2. Computational and Experimental parts.
   
   This part is based on collaboration with aircraft engineers both experimentalists and numerical analysts. It will involve validation of already obtained and future theoretical results in lab and wind tunnel experiments. It will also include designing of new nonlinear models. Close collaboration with FSRC at UCLA and NASA Dryden will be continued. In addition, I am involved in a joint research with faculty members from Mechanical Engineering Department of Texas Tech and Aerospace Engineering Department University of Texas at Austin.
    

Technical Details

        To give more details on my research plans, I have to briefly describe mathematics related to analysis of wing models.

        Aircraft wing not embedded in an airflow is an elastic structure, whose motion governed by a system of hyperbolic partial differential equations. The complexity of the system with the accompanying boundary conditions depends on specific assumption of a particular wing model:

• long slender wing,

• finite rectangular wing,

• wing with or without internal damping,

• wing with intrinsic structural nonlinearities.

        Even in the simplest case of a linearized long slender wing, the system is very complicated (it is known as bending-torsion vibration model).

        If a wing embedded into an air stream, the aforementioned hyperbolic system has to be supplied with right-hand side forcing terms, which are called aerodynamic loads, i.e., generalized forces exerted on the wing by an air stream. The aerodynamic loads can be expressed in terms of the pressure distribution on the wing, which in turn is to be determined from the hydrodynamic equations governing the airflow. Traditional assumption in wing aerodynamics is that the airflow is potential and isentropic. In addition, in the subsonic regime, it is reasonable to use specific linearized version of hydrodynamic equations. All these assumptions lead to a single scalar hyperbolic equation for the flow perturbation potential (small perturbation of the back-ground flow potential). The latter hyperbolic equation is supplied with very special boundary conditions on the wing:

• the flow tangency condition,

• the Kuta-Joukowsky condition, and

• the far-field condition at infinity.

        The aforementioned flow tangency condition involves the unknown functions from the structural part of the system describing the wing vibrations. Therefore, the structural and hydrodynamic equations are coupled.

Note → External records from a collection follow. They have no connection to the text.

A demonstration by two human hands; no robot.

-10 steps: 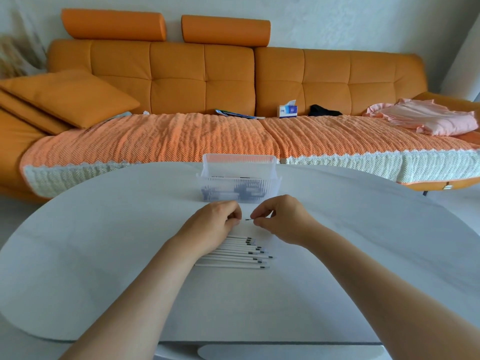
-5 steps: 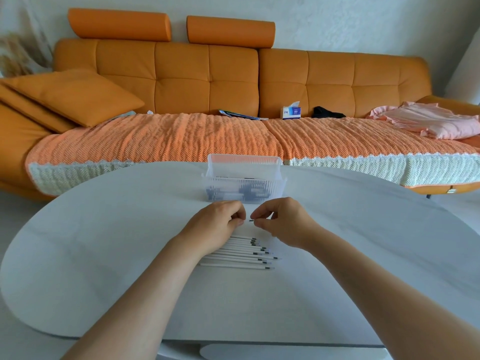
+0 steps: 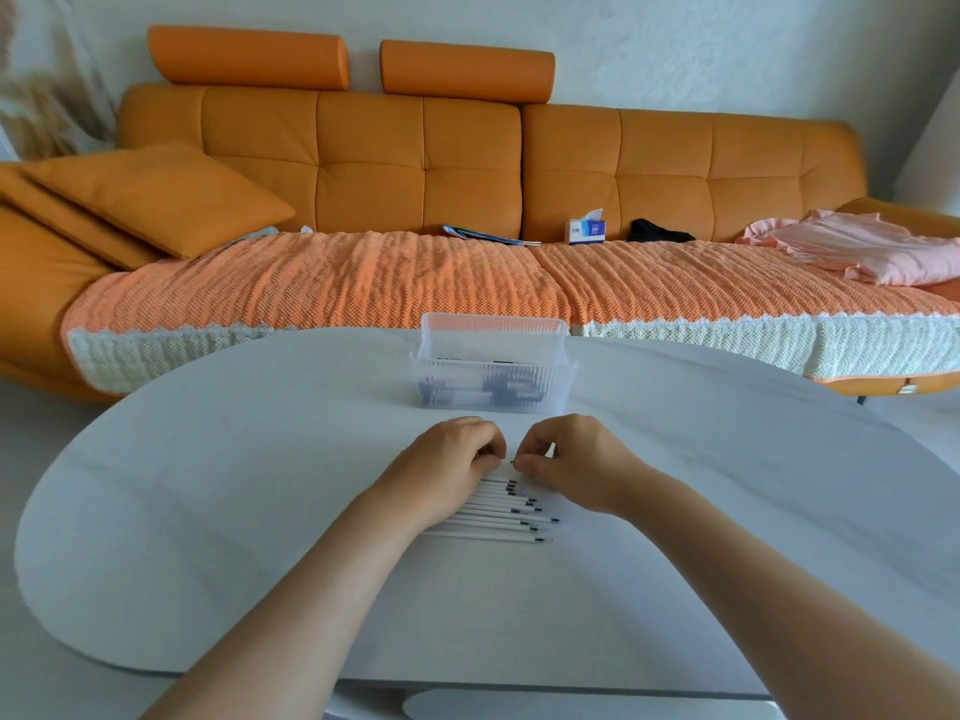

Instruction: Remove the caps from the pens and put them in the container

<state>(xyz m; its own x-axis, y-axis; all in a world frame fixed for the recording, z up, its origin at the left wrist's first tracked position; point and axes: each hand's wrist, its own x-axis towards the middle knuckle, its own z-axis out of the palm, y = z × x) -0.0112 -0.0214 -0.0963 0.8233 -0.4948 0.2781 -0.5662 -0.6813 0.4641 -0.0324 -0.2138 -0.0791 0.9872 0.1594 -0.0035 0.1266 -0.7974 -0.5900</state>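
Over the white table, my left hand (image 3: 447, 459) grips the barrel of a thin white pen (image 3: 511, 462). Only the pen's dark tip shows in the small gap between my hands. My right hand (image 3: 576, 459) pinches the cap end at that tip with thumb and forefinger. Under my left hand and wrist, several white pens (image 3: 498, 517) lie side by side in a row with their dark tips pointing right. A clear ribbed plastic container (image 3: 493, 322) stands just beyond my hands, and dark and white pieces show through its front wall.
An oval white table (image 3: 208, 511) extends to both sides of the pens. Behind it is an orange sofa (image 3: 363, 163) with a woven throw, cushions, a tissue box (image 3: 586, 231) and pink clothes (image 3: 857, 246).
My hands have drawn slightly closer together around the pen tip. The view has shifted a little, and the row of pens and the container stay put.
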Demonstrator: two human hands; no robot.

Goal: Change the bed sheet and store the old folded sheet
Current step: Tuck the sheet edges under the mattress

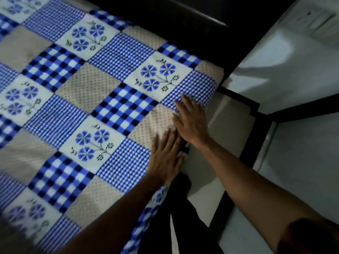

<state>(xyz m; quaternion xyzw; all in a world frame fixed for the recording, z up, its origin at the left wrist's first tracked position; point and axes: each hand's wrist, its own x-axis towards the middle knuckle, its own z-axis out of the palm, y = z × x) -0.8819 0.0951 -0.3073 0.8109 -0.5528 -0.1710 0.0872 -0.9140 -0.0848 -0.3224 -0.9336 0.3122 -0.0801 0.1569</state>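
Note:
A patchwork bed sheet [102,92] in blue checks, beige dots and blue flower squares covers the bed and fills the left and middle of the head view. Both hands lie flat on it near the bed's right edge. My left hand [166,154] presses the sheet with straight fingers at the edge, where the cloth hangs over the side. My right hand [190,120] rests just above it, fingers spread over a beige square and a small-check square. Neither hand grips the cloth.
A dark headboard [183,21] runs along the far side of the bed. White floor tiles [293,143] with dark lines lie to the right. My dark-trousered leg [176,217] stands beside the bed edge. A wall socket plate [317,22] is at the upper right.

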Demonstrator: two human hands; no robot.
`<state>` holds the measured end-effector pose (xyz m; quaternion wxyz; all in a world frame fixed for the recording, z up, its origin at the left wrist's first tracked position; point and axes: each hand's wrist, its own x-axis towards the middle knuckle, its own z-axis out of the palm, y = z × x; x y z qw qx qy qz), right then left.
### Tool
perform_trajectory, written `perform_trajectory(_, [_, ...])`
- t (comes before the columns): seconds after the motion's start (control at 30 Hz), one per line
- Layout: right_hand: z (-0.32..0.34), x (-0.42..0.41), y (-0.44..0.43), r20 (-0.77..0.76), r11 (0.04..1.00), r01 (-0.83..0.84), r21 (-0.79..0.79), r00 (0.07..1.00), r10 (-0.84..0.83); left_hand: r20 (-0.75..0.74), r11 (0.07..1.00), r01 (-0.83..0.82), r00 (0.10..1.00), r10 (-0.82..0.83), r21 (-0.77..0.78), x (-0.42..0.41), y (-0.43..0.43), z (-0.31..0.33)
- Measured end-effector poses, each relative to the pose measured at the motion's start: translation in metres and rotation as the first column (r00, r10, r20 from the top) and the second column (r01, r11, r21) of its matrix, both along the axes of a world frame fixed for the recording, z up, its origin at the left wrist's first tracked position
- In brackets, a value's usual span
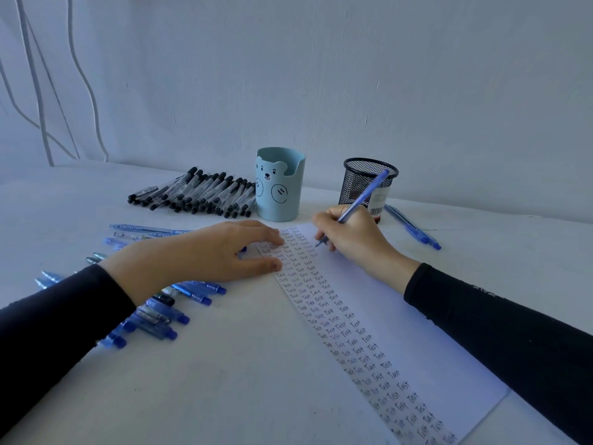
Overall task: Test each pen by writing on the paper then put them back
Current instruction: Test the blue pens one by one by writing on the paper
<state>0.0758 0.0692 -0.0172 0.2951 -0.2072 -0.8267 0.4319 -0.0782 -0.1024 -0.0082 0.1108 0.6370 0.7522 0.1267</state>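
My right hand [354, 239] grips a blue pen [365, 197] with its tip down on the white paper [401, 335], near the sheet's far end. The paper's left side is filled with columns of the word "Test". My left hand [205, 255] lies flat with straight fingers pressing the sheet's far left edge. Several blue pens [167, 313] lie scattered on the table under and beside my left forearm. A row of several black-capped pens [199, 192] lies at the back left.
A light blue bear-faced cup [279, 184] stands behind the paper. To its right stands a black mesh pen holder [362, 179] with a small bottle behind it. Two blue pens [414, 228] lie right of the holder. A white wall closes the table's far side.
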Motion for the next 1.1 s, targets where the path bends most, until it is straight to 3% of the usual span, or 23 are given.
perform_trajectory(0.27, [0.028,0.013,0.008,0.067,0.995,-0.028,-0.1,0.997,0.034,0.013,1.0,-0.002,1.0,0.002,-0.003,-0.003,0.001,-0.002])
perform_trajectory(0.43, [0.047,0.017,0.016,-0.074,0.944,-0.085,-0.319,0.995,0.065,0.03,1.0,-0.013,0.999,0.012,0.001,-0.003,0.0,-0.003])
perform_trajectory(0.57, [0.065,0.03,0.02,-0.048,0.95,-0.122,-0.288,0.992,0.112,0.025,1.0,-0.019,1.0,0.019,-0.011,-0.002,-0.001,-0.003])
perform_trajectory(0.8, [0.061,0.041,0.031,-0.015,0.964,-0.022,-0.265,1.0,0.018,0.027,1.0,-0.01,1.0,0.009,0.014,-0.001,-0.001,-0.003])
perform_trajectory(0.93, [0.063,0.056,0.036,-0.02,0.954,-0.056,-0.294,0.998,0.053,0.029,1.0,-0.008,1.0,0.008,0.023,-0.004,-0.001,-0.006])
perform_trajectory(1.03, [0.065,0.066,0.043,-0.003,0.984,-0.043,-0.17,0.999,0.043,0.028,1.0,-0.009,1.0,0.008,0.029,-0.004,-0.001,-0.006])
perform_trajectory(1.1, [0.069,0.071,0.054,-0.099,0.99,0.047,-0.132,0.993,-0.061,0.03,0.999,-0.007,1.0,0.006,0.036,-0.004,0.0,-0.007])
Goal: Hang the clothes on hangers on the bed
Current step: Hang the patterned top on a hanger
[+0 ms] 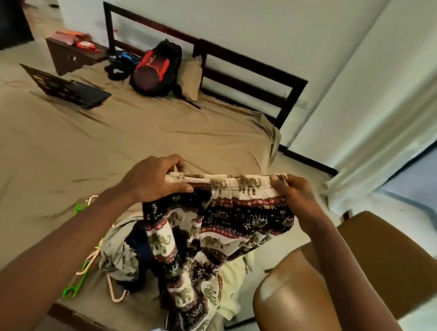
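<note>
- Nearest the lens, a bare knee (293,294) rises at lower right, with a brown chair (392,257) behind it.
- Left grip (154,179) is curled round one end of the waistband of the elephant-print trousers (234,218); right grip (298,196) pinches the other end, holding the band level above the bed (58,141).
- Trouser legs hang onto a clothes pile (118,251) at the bed's near edge, beside green hangers (73,288) and a pale pink hanger (118,294).
- Farther off on the bed lie a laptop (70,90) and a backpack (155,68), which leans against a pillow (191,77).
</note>
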Demonstrator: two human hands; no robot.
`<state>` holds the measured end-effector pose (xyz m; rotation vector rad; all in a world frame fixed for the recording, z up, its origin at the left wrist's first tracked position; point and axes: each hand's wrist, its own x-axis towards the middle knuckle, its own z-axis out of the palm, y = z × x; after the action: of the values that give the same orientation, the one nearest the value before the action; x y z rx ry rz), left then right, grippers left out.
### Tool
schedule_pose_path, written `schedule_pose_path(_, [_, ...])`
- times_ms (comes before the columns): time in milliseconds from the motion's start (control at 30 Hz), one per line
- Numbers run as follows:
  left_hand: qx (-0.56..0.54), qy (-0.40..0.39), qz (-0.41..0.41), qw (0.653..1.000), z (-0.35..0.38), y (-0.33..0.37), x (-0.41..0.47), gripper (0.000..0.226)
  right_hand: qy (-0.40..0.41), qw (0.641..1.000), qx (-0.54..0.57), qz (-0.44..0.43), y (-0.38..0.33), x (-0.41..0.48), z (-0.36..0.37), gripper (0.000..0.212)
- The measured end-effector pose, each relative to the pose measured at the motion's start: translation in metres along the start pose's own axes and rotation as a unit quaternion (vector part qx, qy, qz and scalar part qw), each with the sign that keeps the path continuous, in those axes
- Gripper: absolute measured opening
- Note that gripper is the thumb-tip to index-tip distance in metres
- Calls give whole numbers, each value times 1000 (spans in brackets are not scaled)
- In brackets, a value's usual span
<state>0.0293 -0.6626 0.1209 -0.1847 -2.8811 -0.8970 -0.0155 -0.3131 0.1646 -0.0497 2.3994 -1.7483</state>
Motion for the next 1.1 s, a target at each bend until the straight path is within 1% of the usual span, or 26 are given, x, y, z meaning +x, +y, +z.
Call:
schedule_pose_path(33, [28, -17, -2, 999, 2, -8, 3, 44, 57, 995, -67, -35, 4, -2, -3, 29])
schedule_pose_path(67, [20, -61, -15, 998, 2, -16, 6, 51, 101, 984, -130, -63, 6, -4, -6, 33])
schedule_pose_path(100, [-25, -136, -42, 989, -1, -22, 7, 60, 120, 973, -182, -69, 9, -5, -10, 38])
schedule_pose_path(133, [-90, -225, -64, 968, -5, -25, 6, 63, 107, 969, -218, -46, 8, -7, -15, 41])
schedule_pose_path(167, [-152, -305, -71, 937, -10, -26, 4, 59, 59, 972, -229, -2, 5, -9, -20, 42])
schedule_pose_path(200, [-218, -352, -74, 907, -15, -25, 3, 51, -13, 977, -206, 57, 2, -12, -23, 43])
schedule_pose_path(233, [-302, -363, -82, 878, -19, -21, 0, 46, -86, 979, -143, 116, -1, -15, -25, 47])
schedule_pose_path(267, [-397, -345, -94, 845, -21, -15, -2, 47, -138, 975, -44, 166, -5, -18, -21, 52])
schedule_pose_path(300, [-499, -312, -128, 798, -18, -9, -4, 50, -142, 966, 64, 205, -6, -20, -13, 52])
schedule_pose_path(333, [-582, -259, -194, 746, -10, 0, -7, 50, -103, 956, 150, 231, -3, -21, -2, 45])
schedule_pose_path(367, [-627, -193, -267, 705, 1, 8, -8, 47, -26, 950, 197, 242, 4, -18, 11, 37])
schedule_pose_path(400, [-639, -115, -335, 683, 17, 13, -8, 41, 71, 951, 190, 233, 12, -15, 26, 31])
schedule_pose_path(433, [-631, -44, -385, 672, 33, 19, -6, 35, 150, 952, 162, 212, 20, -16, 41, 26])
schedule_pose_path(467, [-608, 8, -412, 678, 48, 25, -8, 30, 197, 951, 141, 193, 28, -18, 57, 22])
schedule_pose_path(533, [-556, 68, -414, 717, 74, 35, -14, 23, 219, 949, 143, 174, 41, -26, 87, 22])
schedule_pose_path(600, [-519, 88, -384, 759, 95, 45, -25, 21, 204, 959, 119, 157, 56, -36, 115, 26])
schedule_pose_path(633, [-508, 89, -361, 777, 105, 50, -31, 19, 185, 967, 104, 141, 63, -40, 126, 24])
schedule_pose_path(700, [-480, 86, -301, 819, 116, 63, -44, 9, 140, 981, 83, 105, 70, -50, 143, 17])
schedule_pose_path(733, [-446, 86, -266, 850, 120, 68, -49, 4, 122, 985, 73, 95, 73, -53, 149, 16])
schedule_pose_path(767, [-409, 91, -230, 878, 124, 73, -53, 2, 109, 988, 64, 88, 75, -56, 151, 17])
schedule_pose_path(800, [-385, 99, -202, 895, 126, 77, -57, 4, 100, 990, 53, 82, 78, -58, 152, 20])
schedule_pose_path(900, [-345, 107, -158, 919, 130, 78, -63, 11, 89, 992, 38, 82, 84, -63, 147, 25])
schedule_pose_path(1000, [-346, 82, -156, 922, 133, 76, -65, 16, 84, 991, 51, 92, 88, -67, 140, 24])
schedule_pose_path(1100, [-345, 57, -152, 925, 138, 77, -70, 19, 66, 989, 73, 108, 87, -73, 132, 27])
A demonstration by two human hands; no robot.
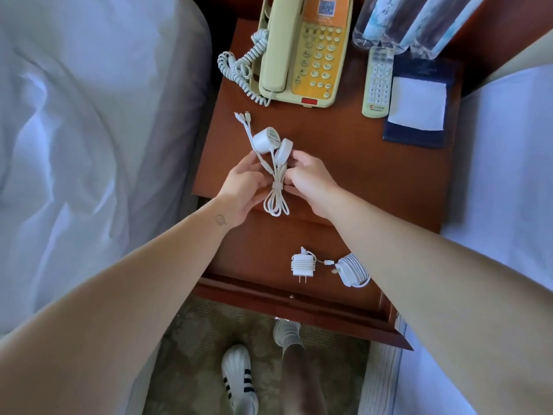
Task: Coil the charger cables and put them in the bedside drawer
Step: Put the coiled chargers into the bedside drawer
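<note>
The white charger cable bundle [276, 202] is hanging over the nightstand's [344, 151] front edge. The left hand [242, 190] and right hand [311, 187] are both pinching it at its tie [277, 186]. Loops are drooping below the grip, and two round adapters [266, 139] are sticking up above it. Nearer the person than the grip, two wrapped chargers [302, 265] are lying in the open drawer [254, 253]. Beyond the grip, a telephone [299, 49] is sitting.

A reddish wooden nightstand [344, 151] sits between a left bed [74, 130] and a right bed [508, 175] (both in white linen). Patterned olive carpet [194, 324] lies below, in soft light.
</note>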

        The aforementioned model, developed at FSRC at UCLA and NASA Dryden, deals with a long slender wing in subsonic, inviscid, incompressible air flow. In that case, the hydrodynamic loads can be calculated explicitly from the hydrodynamic part of the system and are expressed in the forms of complicated time-convolution type integrals. The latter leads to a single evolution-convolution integro-differential system describing the wing. This system was a subject of research in a series of my  papers, in which I was able to obtain the first in the world literature on aeroelasticity explicit asymptotic formulae for the aeroelastic modes and mode shapes. I have also established the Riesz basis property of the mode shape (see "Description of Research").

        For the case of compressible flow, the hydrodynamic part of the system cannot be solved explicitly. However, it can be reduced to a single singular integral equation - the famous Possio equation (this equation is one-dimensional in the spatial variable for a long slender wing and two or three dimensional for more complicated geometries of the wing). The asymptotic and spectral analysis of structural hyperbolic system coupled with Possio equation present a new challenge for the future research.

        In transonic airflow, the minimal level of complexity of hydrodynamic  equations requires inclusion of nonlinear terms since linear theory cannot explain shock waves. Study of such problem will necessarily involve analysis of bifurcations.

        It is important to point out that all of the above models have been subject of many years extensive  numerical investigation. The distinctive feature of my research is that I was successful in purely analytical approach. Theoretical results provide new insights not available from pure computations. These results are essential in designing flutter control mechanisms.